Distributed and Normal Version Control Systems

Version Control

Distributed version control systems (DVCS) have been around for quite a while, and I came across  Joel’s post and thought I ought to investigate.

I had never looked at any DVCS before, but I have to admit, the article had the desired effect, and I finally bothered to download a DVCS tool, in this case, mercurial.  Since mercurial is written on top of python it is nicely portable across platforms, and seems to present the same feature set on all platforms (Windows and linux), including the built-in websever (with nice branching graphs).

So what is the fuss all about?  If you are used to ‘normal’ version control systems such as subversion then the most interesting difference is best explained in VCS terms:  when you ‘checkout’ from the (main DVCS) repository you are always checking out a new branch.  That’s it really.

In normal VCS you would check out a copy of the repository, and your commits would go back onto the trunk/head of that repository, unless you created a branch, and checked that out.

In DVCS you always clone the entire repository onto your machine, and your commits go against your own clone of repository (that you cloned).  In effect, this is forced branching for the old VCS crowd.  Consequently, merging in DVCS systems is faster and better than in normal VCS systems (especially the older ones) as it is a core feature of DVCS.

The DVCS approach is great for most projects, e.g. linux (which famously uses git).  However in large businesses control is key, and they still like to have a centrally hosted and administered repository, where all manner of control is applied to all manner of things (commit, branch, tagging rights, browsing etc.).   Branches are (generally) publicly viewable to anybody with access to the repository.

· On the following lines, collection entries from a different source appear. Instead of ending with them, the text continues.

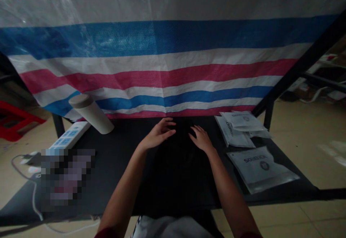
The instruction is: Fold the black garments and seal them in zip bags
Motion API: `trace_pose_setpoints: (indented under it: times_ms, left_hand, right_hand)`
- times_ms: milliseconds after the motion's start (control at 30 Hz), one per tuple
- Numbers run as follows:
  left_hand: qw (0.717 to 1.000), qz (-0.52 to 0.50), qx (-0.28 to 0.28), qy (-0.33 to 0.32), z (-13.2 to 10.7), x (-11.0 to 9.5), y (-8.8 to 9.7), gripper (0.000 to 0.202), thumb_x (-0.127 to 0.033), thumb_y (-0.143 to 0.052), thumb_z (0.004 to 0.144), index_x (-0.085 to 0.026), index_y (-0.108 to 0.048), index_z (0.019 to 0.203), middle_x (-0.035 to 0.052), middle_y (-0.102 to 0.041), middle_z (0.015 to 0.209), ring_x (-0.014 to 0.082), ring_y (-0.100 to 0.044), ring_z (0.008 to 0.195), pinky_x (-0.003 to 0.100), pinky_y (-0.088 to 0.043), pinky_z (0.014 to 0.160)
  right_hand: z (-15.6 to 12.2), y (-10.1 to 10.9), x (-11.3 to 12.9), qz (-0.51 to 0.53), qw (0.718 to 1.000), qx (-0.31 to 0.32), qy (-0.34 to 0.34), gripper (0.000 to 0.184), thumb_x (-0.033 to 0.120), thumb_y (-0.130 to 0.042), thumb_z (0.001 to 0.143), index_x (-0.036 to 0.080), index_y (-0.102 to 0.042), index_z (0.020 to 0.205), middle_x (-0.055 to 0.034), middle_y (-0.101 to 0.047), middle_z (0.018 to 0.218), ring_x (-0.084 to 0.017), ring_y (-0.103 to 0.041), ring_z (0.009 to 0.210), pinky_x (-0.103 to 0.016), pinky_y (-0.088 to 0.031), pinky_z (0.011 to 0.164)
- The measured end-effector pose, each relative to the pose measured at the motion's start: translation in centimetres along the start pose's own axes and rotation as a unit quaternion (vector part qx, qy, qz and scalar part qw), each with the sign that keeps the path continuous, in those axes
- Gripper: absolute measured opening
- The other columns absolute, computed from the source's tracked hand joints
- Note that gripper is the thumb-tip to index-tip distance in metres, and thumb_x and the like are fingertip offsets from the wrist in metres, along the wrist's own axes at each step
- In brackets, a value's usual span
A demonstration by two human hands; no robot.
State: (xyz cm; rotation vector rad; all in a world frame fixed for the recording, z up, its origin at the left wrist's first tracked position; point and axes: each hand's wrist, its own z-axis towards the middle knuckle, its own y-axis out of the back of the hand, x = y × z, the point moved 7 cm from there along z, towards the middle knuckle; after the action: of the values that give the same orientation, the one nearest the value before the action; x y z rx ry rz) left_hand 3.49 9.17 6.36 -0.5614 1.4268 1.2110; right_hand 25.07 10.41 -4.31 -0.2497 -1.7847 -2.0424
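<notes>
Over the black flat counter (121, 180), left hand (159, 133) and right hand (201, 139) sit empty, fingers loosely spread, nr silver-white foil pouches (261, 169); a careless sweep could knock the beige cylindrical flask (91, 113) onto the white power strip (70, 135).

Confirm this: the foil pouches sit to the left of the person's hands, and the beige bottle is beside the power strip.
Wrong side: the foil pouches sit to the right of both the left hand and the right hand, as the head view shows. The beige bottle is beside the power strip, as stated.
</notes>
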Motion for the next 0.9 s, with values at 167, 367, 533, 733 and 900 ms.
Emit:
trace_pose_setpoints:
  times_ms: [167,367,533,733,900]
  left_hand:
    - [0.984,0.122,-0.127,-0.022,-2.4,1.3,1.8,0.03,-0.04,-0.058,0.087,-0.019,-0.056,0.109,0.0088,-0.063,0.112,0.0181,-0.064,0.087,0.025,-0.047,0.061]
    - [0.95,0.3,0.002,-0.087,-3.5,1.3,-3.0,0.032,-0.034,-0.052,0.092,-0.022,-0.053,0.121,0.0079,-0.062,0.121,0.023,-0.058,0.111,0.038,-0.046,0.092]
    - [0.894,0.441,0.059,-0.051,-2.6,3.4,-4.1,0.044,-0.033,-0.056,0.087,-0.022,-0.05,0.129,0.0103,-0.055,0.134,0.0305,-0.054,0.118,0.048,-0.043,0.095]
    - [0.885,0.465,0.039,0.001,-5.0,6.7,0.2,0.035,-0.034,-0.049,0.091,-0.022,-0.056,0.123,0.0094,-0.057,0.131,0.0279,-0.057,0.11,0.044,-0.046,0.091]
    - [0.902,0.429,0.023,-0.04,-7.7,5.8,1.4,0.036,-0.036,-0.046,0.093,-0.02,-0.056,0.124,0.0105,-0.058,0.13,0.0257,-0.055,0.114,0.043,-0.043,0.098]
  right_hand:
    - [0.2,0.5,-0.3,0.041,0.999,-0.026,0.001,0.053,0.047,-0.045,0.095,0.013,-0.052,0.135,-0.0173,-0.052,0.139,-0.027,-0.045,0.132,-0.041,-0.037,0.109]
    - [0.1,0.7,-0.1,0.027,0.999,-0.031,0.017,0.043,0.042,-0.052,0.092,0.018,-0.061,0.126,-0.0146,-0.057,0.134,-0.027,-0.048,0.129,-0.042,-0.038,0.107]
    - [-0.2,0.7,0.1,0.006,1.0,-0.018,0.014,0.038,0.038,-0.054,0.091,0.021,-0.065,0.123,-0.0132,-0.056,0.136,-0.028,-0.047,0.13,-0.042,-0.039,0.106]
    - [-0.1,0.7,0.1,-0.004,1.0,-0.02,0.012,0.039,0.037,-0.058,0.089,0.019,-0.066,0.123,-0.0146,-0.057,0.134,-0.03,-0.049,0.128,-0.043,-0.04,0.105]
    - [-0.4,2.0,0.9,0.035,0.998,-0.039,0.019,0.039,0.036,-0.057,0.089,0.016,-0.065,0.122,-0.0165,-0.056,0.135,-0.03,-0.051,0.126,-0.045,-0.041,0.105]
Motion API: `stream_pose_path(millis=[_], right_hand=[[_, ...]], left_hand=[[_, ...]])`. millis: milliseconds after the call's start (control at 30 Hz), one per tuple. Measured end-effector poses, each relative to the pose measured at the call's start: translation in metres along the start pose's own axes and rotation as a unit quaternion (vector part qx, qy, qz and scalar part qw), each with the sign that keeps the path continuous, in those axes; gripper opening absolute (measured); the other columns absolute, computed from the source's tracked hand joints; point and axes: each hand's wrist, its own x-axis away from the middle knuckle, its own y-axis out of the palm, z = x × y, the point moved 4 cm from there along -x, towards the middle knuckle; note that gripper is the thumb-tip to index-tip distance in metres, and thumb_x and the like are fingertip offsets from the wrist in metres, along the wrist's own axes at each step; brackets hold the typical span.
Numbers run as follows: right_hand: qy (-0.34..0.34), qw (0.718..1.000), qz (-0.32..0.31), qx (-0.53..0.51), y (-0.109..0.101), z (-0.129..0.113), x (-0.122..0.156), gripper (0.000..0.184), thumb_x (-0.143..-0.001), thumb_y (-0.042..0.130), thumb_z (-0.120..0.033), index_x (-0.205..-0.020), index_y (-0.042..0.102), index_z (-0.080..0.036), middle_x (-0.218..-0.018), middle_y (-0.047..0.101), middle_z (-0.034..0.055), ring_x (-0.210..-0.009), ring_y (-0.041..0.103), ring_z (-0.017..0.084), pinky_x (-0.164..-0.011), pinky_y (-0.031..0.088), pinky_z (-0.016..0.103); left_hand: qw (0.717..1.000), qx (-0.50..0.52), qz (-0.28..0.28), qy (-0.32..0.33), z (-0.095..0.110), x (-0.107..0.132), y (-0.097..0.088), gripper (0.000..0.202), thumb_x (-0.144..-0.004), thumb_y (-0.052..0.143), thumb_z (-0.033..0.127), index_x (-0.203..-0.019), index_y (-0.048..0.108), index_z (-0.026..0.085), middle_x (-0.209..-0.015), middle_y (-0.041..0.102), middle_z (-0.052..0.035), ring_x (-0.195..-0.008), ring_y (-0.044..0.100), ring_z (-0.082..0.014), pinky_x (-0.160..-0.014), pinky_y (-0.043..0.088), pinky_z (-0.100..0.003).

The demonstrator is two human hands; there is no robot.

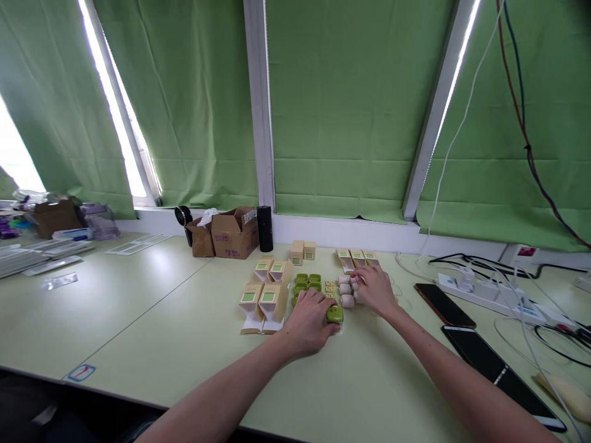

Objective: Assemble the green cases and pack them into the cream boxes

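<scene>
My left hand (309, 321) is closed around a green rounded case (335, 314) low over the table, its fingers on the left and upper sides. My right hand (375, 289) reaches to a group of pale pink rounded pieces (346, 301), its fingertips bent down at the far right ones. Whether it grips one is hard to see. More green cases (314, 279) stand in rows behind my left hand, partly hidden by it. Small yellow squares (329, 288) lie between the green and the pink groups.
Open tan cartons (274, 299) lie left of the green cases. Two closed tan boxes (298, 249) and more open cartons (356, 258) are behind. Brown cardboard boxes (235, 232) and a black cylinder (265, 228) stand by the wall. Phones (444, 304), a power strip (480, 295) and cables lie right.
</scene>
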Motion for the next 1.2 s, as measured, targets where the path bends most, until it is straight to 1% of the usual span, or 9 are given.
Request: stream_pose_path(millis=[167, 267, 400, 500, 567, 667, 867, 1100, 1200], right_hand=[[-0.029, 0.986, -0.111, 0.118, 0.011, -0.002, -0.032, 0.030, -0.095, 0.049, -0.017, -0.089, 0.079, -0.022, -0.118, 0.077, 0.0103, -0.128, 0.051, 0.032, -0.108, 0.030, 0.047], [-0.024, 0.972, -0.158, 0.170, 0.021, -0.002, -0.045, 0.032, -0.098, 0.048, -0.021, -0.094, 0.079, -0.019, -0.118, 0.077, 0.0145, -0.129, 0.051, 0.033, -0.108, 0.028, 0.047], [-0.008, 0.957, -0.197, 0.214, 0.034, -0.001, -0.053, 0.037, -0.103, 0.045, -0.030, -0.099, 0.080, -0.016, -0.117, 0.077, 0.0173, -0.132, 0.050, 0.035, -0.109, 0.027, 0.048], [0.003, 0.950, -0.211, 0.232, 0.041, 0.001, -0.054, 0.036, -0.105, 0.048, -0.035, -0.102, 0.079, -0.017, -0.116, 0.076, 0.0139, -0.131, 0.052, 0.033, -0.110, 0.029, 0.049], [0.001, 0.949, -0.209, 0.238, 0.042, 0.002, -0.054, 0.033, -0.104, 0.049, -0.033, -0.100, 0.079, -0.018, -0.115, 0.076, 0.0132, -0.130, 0.053, 0.033, -0.111, 0.028, 0.049], [-0.016, 0.953, -0.187, 0.237, 0.040, 0.001, -0.055, 0.032, -0.102, 0.048, -0.024, -0.099, 0.080, -0.020, -0.120, 0.076, 0.0147, -0.129, 0.053, 0.034, -0.110, 0.027, 0.049], [-0.041, 0.971, -0.075, 0.224, 0.024, -0.014, -0.047, 0.044, -0.108, 0.033, -0.020, -0.122, 0.074, -0.018, -0.143, 0.066, 0.0152, -0.132, 0.053, 0.030, -0.114, 0.027, 0.047], [-0.078, 0.977, 0.028, 0.198, -0.003, -0.036, 0.003, 0.045, -0.109, 0.032, -0.020, -0.141, 0.064, -0.019, -0.153, 0.061, 0.0116, -0.136, 0.051, 0.030, -0.116, 0.029, 0.046], [-0.153, 0.972, 0.101, 0.149, -0.017, -0.053, 0.030, 0.045, -0.107, 0.037, -0.016, -0.144, 0.062, -0.020, -0.147, 0.065, 0.0115, -0.132, 0.055, 0.031, -0.114, 0.033, 0.049]], left_hand=[[1.000, 0.000, 0.004, -0.001, -0.002, 0.000, 0.002, 0.047, -0.085, 0.080, 0.038, -0.127, 0.068, 0.021, -0.118, 0.072, -0.0098, -0.115, 0.057, -0.0340, -0.102, 0.041, -0.050], [1.000, 0.001, 0.010, -0.003, 0.000, 0.000, 0.000, 0.052, -0.085, 0.080, 0.041, -0.131, 0.066, 0.020, -0.119, 0.072, -0.0107, -0.116, 0.058, -0.0349, -0.103, 0.041, -0.051], [0.999, 0.004, 0.035, -0.020, 0.001, -0.001, -0.006, 0.045, -0.091, 0.072, 0.042, -0.130, 0.066, 0.020, -0.120, 0.072, -0.0128, -0.117, 0.058, -0.0357, -0.102, 0.042, -0.052], [0.997, 0.016, 0.074, -0.024, 0.000, -0.002, -0.010, 0.034, -0.096, 0.064, 0.037, -0.125, 0.067, 0.020, -0.120, 0.072, -0.0127, -0.116, 0.058, -0.0349, -0.100, 0.042, -0.052], [0.994, 0.029, 0.102, -0.021, -0.001, -0.002, -0.012, 0.029, -0.097, 0.062, 0.034, -0.122, 0.068, 0.020, -0.119, 0.072, -0.0119, -0.114, 0.059, -0.0340, -0.100, 0.043, -0.053], [0.988, 0.056, 0.142, -0.021, -0.004, -0.002, -0.015, 0.023, -0.098, 0.059, 0.030, -0.116, 0.069, 0.021, -0.118, 0.073, -0.0108, -0.114, 0.059, -0.0330, -0.099, 0.043, -0.052], [0.967, 0.143, 0.200, -0.066, -0.016, -0.005, -0.018, 0.023, -0.102, 0.051, 0.033, -0.114, 0.068, 0.023, -0.114, 0.074, -0.0098, -0.114, 0.062, -0.0310, -0.101, 0.046, -0.053], [0.937, 0.251, 0.211, -0.122, -0.029, -0.005, -0.014, 0.033, -0.104, 0.050, 0.045, -0.121, 0.069, 0.025, -0.120, 0.073, -0.0098, -0.117, 0.064, -0.0302, -0.104, 0.050, -0.053], [0.921, 0.300, 0.206, -0.137, -0.033, -0.008, -0.013, 0.040, -0.102, 0.052, 0.052, -0.120, 0.072, 0.023, -0.118, 0.074, -0.0112, -0.114, 0.066, -0.0308, -0.107, 0.049, -0.054]])
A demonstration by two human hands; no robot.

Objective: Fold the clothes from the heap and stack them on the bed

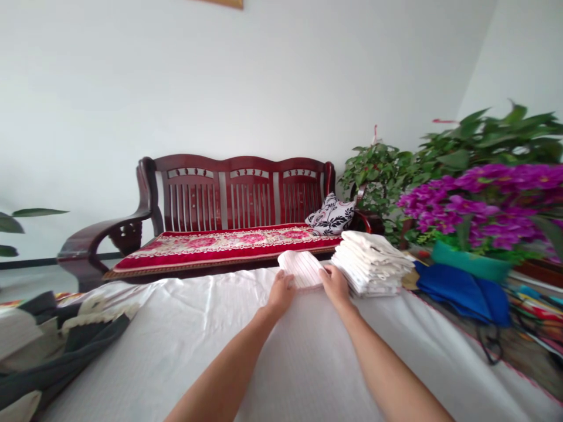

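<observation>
A folded white cloth (pixel 301 269) with faint pinkish stripes is held between my two hands, over the far part of a white sheet (pixel 185 340). My left hand (pixel 282 291) grips its left edge, fingers curled at the near corner. On the opposite edge, my right hand (pixel 335 285) pinches the cloth, thumb on top. Just right of that hand stands a stack of folded white cloths (pixel 373 264). Whether the held cloth touches the sheet beneath, I cannot tell.
Behind the sheet stands a dark red wooden bench (pixel 250 196) with a patterned cushion (pixel 332 215). Loose grey and cream cloths (pixel 65 340) lie at left. At right are a blue fabric item (pixel 461 290), a teal planter (pixel 472 262) with purple flowers (pixel 488 202), and leafy plants (pixel 378 173).
</observation>
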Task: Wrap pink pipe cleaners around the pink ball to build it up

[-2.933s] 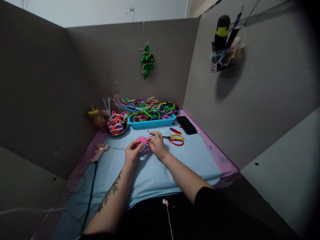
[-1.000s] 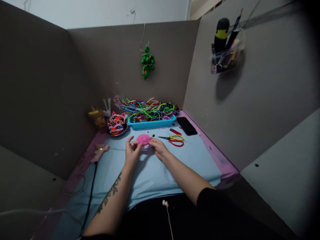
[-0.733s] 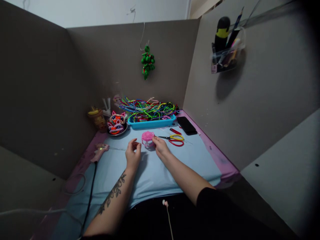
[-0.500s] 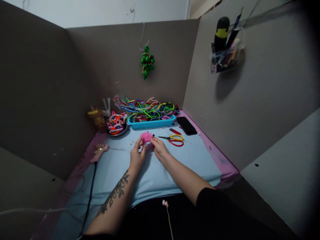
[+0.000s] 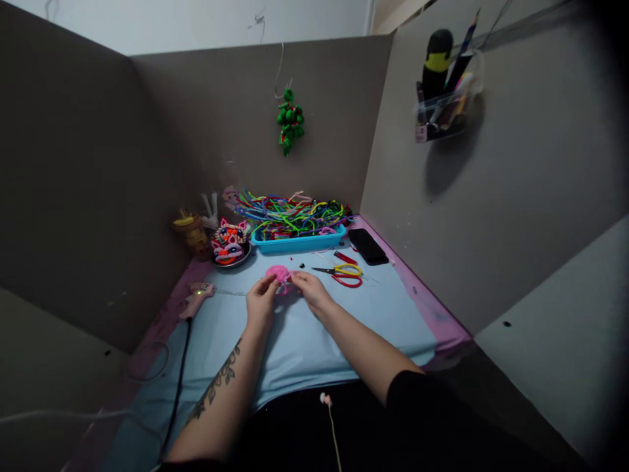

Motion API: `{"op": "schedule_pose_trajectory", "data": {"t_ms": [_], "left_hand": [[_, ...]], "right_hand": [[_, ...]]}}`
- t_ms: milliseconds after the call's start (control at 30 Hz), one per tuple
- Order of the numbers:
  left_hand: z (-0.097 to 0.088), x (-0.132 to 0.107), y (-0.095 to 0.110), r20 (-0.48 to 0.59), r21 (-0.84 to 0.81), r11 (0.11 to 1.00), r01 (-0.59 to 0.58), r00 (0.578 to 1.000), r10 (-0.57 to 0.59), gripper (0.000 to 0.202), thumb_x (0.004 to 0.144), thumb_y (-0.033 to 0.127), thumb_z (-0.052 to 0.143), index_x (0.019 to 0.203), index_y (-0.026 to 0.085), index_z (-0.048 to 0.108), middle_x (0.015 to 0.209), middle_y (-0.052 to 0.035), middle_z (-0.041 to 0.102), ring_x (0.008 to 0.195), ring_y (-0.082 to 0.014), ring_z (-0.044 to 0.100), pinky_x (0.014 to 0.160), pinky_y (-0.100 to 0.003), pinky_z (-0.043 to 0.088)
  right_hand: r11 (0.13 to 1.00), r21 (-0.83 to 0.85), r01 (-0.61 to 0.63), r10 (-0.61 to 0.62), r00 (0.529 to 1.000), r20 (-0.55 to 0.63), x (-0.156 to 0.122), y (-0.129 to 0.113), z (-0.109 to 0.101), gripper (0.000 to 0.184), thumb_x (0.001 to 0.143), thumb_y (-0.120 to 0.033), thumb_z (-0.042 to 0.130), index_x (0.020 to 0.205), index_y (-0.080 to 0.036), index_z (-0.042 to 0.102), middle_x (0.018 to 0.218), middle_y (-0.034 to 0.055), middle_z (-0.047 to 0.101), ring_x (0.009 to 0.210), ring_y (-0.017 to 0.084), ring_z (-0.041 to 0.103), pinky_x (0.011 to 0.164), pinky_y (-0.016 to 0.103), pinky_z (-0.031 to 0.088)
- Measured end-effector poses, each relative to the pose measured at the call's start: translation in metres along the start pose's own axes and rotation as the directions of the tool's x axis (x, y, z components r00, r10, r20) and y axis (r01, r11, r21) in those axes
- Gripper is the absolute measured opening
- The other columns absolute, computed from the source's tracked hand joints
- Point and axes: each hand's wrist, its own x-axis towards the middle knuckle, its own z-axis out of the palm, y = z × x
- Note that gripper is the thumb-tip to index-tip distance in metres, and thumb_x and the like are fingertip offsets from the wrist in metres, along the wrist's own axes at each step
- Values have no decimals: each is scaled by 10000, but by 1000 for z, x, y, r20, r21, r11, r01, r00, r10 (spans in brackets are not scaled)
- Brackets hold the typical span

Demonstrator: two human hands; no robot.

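Note:
Between my hands, above the blue cloth, is a pink fuzzy craft piece [image 5: 278, 272] that looks shaped from pipe cleaner. My left hand [image 5: 262, 298] pinches its near left side with thumb and fingers. On the right side, my right hand [image 5: 309, 288] has its fingertips closed on a part of the same piece. The fingers hide some of its lower edge. Just beyond my right hand lie scissors [image 5: 346, 274] with yellow and red handles, and a small dark bead-like bit [image 5: 302, 265] is on the cloth.
A blue tray [image 5: 299, 246] heaped with colourful pipe cleaners stands at the back. Left of it are a bowl [image 5: 230, 262] of finished pieces and a pink glue gun [image 5: 197, 298] with its cord. A black phone [image 5: 368, 246] and a red cutter [image 5: 345, 257] lie at right.
The pink piece has shifted slightly left and turned in my hands. My left hand has moved left and now pinches it lower, with its fingers more curled.

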Motion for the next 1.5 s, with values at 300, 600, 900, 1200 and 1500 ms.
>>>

Any repository clones that you make (and branches off of the clone) are entirely private to your local machine, and do not pollute the main/master repository with dead-end branches.

One minor drawback of DVCS is that until you push your changes back to the remote repository your changes are entirely local to your machine.  This is a drawback in the sense that in some businesses you have

  • high turn over of staff
    • the developer doesn’t push back to the remote repository before they leave and their work is lost
  • or, and it does happen, unstable developer machines (e.g. user allowed to install software, old hardware that fails etc.).
    • machine dies and work is lost

These are, frankly, minor issues.  If you push and pull frequently enough, you can always get your repository back from another developer.

One other minor issue with DVCS is that you are always cloning an entire repository.  For large repositories you are going to start getting performance issues based on, in no particular order:  bandwidth, main repository speed, and local disc performance.  This is equally true of VCS repositories.  However you can do sparse checkouts, which can help.

The general lesson to learn here for any type of VCS is to be quite ruthless with your repository management:  is it too large, are there too many projects (KDE is a classic example)?   If you use a CI tool as part of your build process (and you should), you are probably aware that the CI tool will often check out your entire repository (depending on set up), and therefore the repository size becomes a time issue for rebuilds.  For DVCS the overall main repository size (not the checked out repository) is going to be considerably smaller than a standard VCS repository as it will have had less commits made to it (and a higher percentage of useful ones).

DVCS have the benefit of being built from scratch based on several decades of experience and usage of previous version control systems and where they went wrong.  You can commit whenever you like, without having to worry about meeting ‘commit requirements’ such as test suites passing (until you commit to the master repository).  The performance is invariably much better than traditional VCS.  As mentioned by Linus Torvalds here (if you get the chance, watch the full one hour talk, but be objective about what is said), KDE imported into git takes about 1.3Gb, in Subversion it takes over 4Gb, in other words DVCS efficiently stores data.

There seems to be a slight amount of mania regarding DVCS.  If you use an existing VCS and works for you, don’t worry! If you’re starting a new project, consider DVCS.  If you’re starting a new project that is cross platform, consider Mercurial first.

Update: 05 June 2010:  Git also produces the same graphs that mercurial does via ‘hg server’, but from the command line.  See here for details.